Monday, April 16, 2012

Exposing ALEC: How Conservative-Backed State Laws Are All Connected

By Nancy Scola

A shadowy organization uses corporate contributions to sell prepackaged conservative bills -- such as Florida's Stand Your Ground statute -- to legislatures across the country. 

The recent blowing up of the Invisible Children viral video might have some of us thinking that Malcolm Gladwell was onto something with his biting critique of online politics, the so-called "slacktivism" debate. But the attention to the shooting death of Trayvon Martin and, even more so, the connected debate over Stand Your Ground gun laws and the distancing of some of the country's biggest companies from ALEC, the American Legislative Exchange Council, shows how online orgnizing actually can work. And that, reasonably, seems to be causing palpitations in the hearts of everyone from Coca-Cola to the Koch brothers.

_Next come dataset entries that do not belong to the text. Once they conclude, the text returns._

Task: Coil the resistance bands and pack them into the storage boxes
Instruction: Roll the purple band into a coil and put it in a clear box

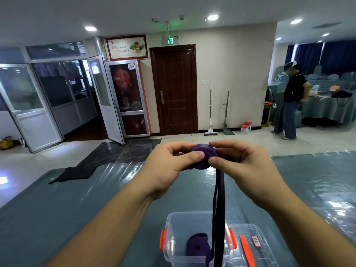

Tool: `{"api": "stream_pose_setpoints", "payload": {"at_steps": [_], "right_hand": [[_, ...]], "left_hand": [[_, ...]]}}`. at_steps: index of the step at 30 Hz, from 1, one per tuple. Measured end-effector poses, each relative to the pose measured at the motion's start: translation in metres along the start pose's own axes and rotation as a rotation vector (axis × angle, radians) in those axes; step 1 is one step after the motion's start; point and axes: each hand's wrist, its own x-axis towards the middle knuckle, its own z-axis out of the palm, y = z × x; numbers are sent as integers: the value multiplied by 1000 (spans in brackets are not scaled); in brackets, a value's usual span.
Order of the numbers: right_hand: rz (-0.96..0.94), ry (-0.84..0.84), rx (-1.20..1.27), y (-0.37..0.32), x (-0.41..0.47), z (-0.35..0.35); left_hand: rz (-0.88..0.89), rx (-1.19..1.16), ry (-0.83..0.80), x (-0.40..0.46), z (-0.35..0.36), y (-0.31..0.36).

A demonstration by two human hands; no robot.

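I hold a purple resistance band [204, 153] up in front of me, partly rolled into a tight coil. My left hand [173, 166] pinches the coil from the left with thumb and fingers. My right hand [240, 166] pinches it from the right. The band's loose tail [218, 209] hangs straight down toward a clear storage box [173, 226] with orange latches near the table's front edge. Another coiled purple band [196, 244] lies inside that box.
The box's clear lid [252, 245] with an orange latch and a label lies right of the box. The table [77, 209] has a blue cloth under clear plastic. A person [292, 101] stands far right by other tables. A dark mat lies on the floor ahead.
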Motion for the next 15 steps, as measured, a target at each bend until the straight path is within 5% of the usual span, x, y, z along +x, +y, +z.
{"api": "stream_pose_setpoints", "payload": {"at_steps": [3,10,15], "right_hand": [[-9,68,41,4,0,4],[12,-139,-168,-5,6,-6],[-15,9,0,4,5,1]], "left_hand": [[-17,-166,15,-1,8,-5],[18,257,-50,2,-6,6],[-5,-47,36,3,3,3]]}}
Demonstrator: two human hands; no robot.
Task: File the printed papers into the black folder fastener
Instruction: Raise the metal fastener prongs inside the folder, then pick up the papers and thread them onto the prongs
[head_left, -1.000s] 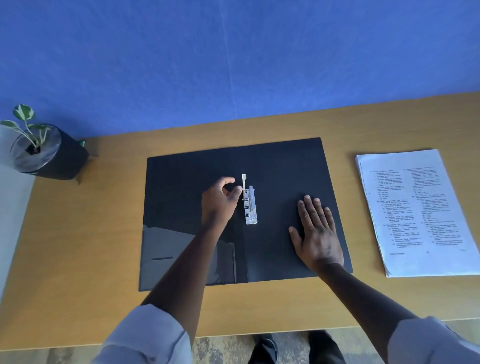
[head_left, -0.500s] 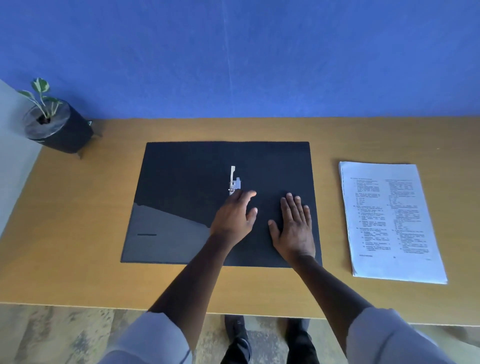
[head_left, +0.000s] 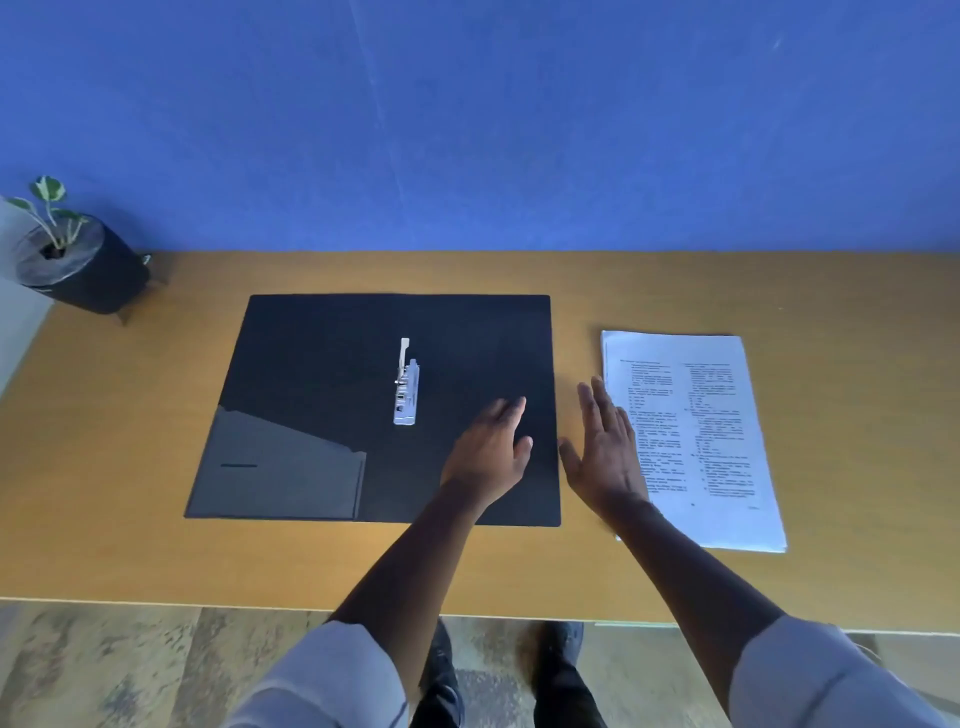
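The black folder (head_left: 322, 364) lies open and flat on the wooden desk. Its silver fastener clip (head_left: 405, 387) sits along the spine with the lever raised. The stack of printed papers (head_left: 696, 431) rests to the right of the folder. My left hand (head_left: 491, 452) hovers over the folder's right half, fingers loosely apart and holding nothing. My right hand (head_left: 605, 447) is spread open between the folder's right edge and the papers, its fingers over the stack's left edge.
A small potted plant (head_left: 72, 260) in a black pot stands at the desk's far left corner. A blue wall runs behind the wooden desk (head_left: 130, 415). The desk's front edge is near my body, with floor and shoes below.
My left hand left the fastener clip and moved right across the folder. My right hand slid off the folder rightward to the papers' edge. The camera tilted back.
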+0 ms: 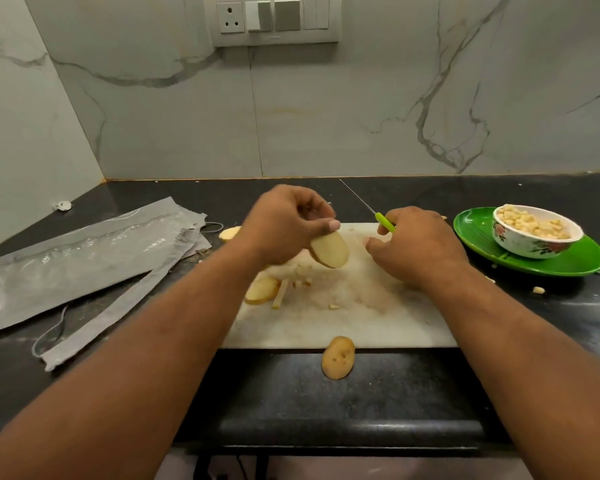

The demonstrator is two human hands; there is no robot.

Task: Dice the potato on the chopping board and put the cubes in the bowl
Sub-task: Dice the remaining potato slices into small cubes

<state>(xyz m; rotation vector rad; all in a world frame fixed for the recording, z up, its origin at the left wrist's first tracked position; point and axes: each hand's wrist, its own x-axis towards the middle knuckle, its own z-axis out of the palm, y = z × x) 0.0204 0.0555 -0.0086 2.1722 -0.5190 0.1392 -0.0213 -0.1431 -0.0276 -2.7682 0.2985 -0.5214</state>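
While the right grip (417, 244) clasps the knife (384, 222), the left grip (284, 225) pinches a potato slice (329, 250) above the chopping board (343, 323).

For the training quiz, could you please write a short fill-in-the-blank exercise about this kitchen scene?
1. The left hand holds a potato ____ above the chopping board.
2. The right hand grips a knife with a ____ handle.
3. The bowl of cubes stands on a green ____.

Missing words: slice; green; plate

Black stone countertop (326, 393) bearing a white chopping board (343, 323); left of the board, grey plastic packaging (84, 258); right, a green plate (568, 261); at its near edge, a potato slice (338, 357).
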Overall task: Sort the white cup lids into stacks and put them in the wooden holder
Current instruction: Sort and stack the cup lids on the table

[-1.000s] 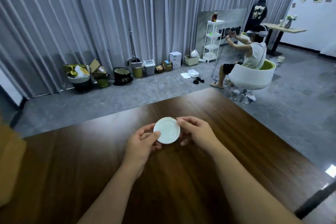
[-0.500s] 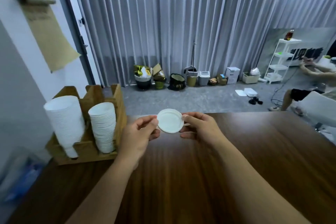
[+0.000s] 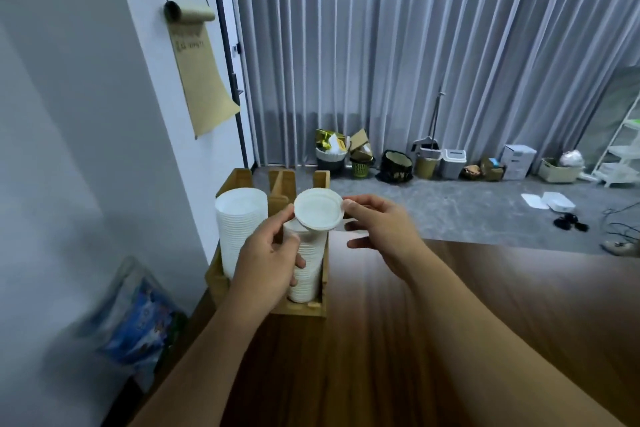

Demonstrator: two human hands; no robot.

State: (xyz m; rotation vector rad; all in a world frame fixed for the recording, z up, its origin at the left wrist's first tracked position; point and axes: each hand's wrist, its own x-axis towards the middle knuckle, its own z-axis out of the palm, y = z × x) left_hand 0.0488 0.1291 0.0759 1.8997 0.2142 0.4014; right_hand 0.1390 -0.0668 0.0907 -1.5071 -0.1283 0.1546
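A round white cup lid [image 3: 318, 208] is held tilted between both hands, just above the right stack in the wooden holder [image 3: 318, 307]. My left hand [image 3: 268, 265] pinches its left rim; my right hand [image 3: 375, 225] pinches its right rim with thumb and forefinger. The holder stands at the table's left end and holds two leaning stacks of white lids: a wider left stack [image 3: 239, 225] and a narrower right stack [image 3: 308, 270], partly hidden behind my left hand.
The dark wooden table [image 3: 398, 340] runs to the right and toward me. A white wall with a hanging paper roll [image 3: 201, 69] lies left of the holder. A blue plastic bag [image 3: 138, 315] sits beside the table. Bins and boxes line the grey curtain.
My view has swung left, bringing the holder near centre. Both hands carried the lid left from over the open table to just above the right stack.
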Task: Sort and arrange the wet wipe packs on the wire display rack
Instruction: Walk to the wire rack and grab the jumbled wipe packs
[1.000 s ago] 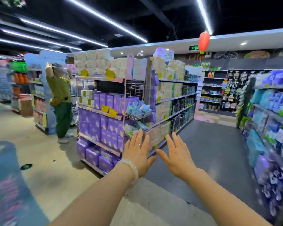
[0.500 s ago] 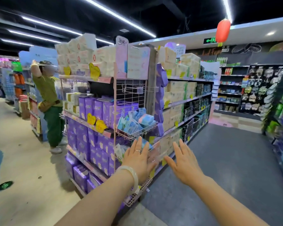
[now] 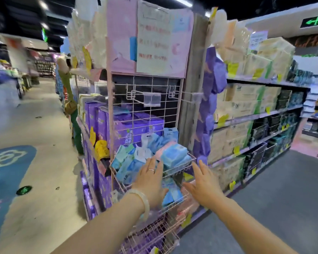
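A pink wire display rack (image 3: 147,110) stands at the end of a shelf unit, right in front of me. Its upper basket (image 3: 180,168) holds a loose jumble of blue, teal and pink wet wipe packs (image 3: 171,153). More blue packs (image 3: 173,195) lie in the basket below. My left hand (image 3: 151,182), with a ring and a pale bangle, is spread flat at the upper basket's front, fingers apart, holding nothing. My right hand (image 3: 203,184) is open just right of the baskets, below the upper rim. The picture is blurred.
Purple boxes (image 3: 99,121) fill the shelves left of the rack and cream tissue packs (image 3: 246,107) fill those on the right. A person in green (image 3: 70,99) stands at the shelves down the left aisle. Two bare hooks (image 3: 151,98) jut from the grid above the baskets.
I have come much closer to the rack. Both open hands have gone from the air in front of it to the baskets.
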`<state>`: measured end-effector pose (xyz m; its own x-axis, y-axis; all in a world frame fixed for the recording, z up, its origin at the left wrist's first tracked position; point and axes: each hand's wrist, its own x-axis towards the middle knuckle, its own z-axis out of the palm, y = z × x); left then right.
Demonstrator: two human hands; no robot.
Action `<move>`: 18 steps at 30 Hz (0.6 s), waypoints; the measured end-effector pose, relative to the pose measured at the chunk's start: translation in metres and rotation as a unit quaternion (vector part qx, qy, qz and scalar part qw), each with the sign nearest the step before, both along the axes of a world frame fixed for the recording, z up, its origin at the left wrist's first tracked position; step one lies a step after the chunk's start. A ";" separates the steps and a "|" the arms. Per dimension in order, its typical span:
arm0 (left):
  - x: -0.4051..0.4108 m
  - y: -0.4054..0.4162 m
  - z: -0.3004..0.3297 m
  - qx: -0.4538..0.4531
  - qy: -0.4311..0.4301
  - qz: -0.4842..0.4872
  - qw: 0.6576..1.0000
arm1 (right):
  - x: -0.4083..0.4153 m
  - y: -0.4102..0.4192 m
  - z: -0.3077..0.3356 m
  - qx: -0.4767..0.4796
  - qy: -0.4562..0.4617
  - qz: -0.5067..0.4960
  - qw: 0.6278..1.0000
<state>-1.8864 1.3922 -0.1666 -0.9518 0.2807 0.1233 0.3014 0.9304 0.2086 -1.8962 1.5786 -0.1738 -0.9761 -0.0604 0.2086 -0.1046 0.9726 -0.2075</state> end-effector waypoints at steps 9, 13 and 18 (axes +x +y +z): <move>-0.169 0.049 -0.002 -0.028 0.010 0.041 0.999 | -0.177 0.036 -0.007 -0.200 -0.026 0.063 0.977; -0.198 0.064 -0.003 -0.040 -0.051 0.083 0.994 | -0.226 0.047 0.008 -0.249 -0.076 0.084 0.962; -0.211 0.062 0.009 0.162 -0.074 0.137 0.974 | -0.264 0.042 0.010 -0.380 -0.110 0.174 0.902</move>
<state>-2.0971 1.4546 -0.1574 -0.9997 -0.0182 0.0185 -0.0057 0.8496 0.5273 -2.1602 1.6203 -0.1638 -0.9482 -0.2925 0.1236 -0.2519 0.4559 -0.8536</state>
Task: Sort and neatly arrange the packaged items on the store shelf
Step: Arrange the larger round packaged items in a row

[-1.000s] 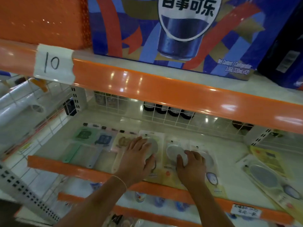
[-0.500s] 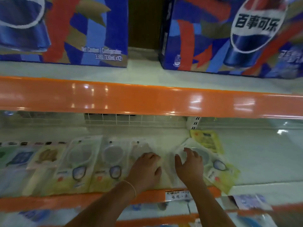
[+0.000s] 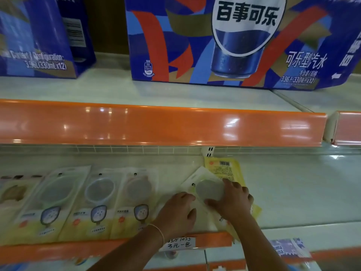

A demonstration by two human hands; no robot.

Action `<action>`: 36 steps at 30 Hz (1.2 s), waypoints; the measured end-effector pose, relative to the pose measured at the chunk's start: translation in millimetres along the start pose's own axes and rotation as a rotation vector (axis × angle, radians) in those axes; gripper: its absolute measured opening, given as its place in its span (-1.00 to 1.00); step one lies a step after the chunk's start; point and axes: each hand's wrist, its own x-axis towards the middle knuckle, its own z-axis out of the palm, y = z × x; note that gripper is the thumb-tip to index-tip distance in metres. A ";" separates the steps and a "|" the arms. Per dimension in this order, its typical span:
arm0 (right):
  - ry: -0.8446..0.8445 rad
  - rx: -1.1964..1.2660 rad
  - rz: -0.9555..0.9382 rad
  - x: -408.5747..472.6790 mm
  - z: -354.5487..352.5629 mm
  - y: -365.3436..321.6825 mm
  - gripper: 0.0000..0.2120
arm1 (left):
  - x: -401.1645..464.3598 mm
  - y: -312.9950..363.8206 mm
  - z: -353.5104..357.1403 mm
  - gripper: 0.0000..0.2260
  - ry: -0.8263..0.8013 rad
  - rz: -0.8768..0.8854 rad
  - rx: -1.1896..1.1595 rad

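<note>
On the lower shelf [image 3: 293, 192], right of the tidy row of three pouches [image 3: 97, 202], lies the loose pouch [image 3: 210, 189] I'm working on. It sits askew: its long axis runs from the hang hole at upper left down toward the orange shelf lip [image 3: 214, 236] at lower right, while the row's pouches lie nearly square to that lip. My right hand [image 3: 233, 200] is on top of it, fingers curled over its round window and pressing down, so this hand has the pouch. My left hand [image 3: 178, 214] rests just beside its left edge on the bare gap between it and the row, fingers loosely bent, holding nothing. A yellow pouch [image 3: 224, 169] lies back side up partly beneath it, toward the rear. To my mind the next move is a turn of the pouch's top toward the shelf's back, then a slide left into the gap, with the left hand as the stop
</note>
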 end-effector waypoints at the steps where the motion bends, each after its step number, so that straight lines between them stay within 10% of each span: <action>1: -0.014 -0.008 -0.003 1.2 -2.7 -1.1 -0.18 | 0.8 1.3 -0.1 -0.63 0.003 -0.009 -0.005; 10: -0.064 0.378 -0.011 13.2 -16.9 -8.4 -0.50 | 0.5 -0.8 -11.3 -0.65 0.064 -0.137 -0.137; 19: -0.312 1.096 0.096 0.1 -7.4 -38.4 -0.83 | 0.1 -17.8 -28.5 -0.52 0.191 -0.556 -0.840; 22: -0.361 1.191 0.073 -15.8 -4.8 -57.7 -0.92 | -3.6 -18.9 -45.2 -0.75 0.306 -0.620 -0.954; 36: -0.502 1.342 0.021 -50.5 20.4 -158.1 -0.76 | -56.7 -95.0 -108.0 -0.68 0.499 -0.674 -0.903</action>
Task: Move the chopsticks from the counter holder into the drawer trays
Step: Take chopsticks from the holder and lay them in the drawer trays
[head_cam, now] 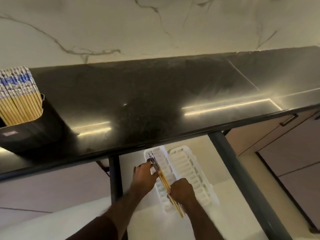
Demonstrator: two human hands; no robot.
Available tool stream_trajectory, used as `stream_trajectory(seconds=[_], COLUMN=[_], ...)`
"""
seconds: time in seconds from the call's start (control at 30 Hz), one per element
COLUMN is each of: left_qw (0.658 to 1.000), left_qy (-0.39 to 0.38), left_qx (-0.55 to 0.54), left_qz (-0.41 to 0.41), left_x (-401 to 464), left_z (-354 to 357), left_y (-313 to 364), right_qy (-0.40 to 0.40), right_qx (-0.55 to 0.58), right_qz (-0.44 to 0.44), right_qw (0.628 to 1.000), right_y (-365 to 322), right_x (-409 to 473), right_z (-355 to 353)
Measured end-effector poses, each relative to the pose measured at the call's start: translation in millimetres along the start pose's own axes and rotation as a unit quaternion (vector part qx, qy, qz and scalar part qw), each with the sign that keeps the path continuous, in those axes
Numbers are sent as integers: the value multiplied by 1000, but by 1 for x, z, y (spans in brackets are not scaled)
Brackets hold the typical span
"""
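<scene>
A black holder [32, 134] stands at the left of the dark counter, packed with several yellow chopsticks [19, 96] that have blue and white patterned tops. Below the counter edge an open drawer holds two white slotted trays, a left tray [163, 172] and a right tray [192, 172]. A small bundle of chopsticks [165, 181] lies along the left tray. My left hand [144, 175] grips the bundle near its patterned top end. My right hand [182, 190] grips it nearer the thin tips, which stick out toward me.
The glossy black counter [155, 104] runs across the view, and its front edge overhangs the far ends of the trays. Dark drawer rails [242, 179] frame the drawer. A cabinet front with a handle [289, 120] lies to the right, with a marble wall behind.
</scene>
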State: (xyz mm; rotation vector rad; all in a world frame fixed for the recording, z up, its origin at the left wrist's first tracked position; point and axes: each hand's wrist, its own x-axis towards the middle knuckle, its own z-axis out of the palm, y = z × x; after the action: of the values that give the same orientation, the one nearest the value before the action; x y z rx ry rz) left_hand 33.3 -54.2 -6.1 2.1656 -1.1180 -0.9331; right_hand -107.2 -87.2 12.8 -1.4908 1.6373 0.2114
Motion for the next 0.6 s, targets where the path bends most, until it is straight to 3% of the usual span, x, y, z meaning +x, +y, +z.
stream_trajectory(seconds=[0.13, 0.3, 0.43, 0.6], left_qw=[979, 895, 858, 842], left_qy=[-19, -80, -99, -103], left_qx=[189, 406, 466, 487], left_qz=[71, 165, 193, 209], left_x=[7, 1, -3, -5], left_z=[18, 37, 47, 49], left_y=[-17, -22, -24, -22], right_qy=[15, 18, 28, 79], right_qx=[5, -13, -48, -59], right_qz=[24, -1, -36, -38], right_qw=[1000, 1000, 998, 994], right_y=[-7, -3, 5, 15], right_x=[27, 39, 37, 26], right_z=[14, 37, 48, 51])
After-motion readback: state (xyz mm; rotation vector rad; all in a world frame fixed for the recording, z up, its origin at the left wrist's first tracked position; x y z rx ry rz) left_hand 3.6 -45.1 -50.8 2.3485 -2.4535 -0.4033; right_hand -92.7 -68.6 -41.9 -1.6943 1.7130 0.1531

That's why even if, as Politico reports, the gun debate isn't happening in Washington, the N.R.A. shouldn't be unconcerned.

To itself, ALEC is an organization dedicated to the advancement of free market and limited government principles through a unique "public-private partnership" between state legislators and the corporate sector. To its critics, it's a shadowy back-room arrangement where corporations pay good money to get friendly legislators to introduce pre-packaged bills in state houses across the country. Started in the mid-1970s, ALEC's existence has been long known but its practices, largely, have not; the group hasn't been eager to tie its bills in Wisconsin to those in Ohio to those in North Carolina.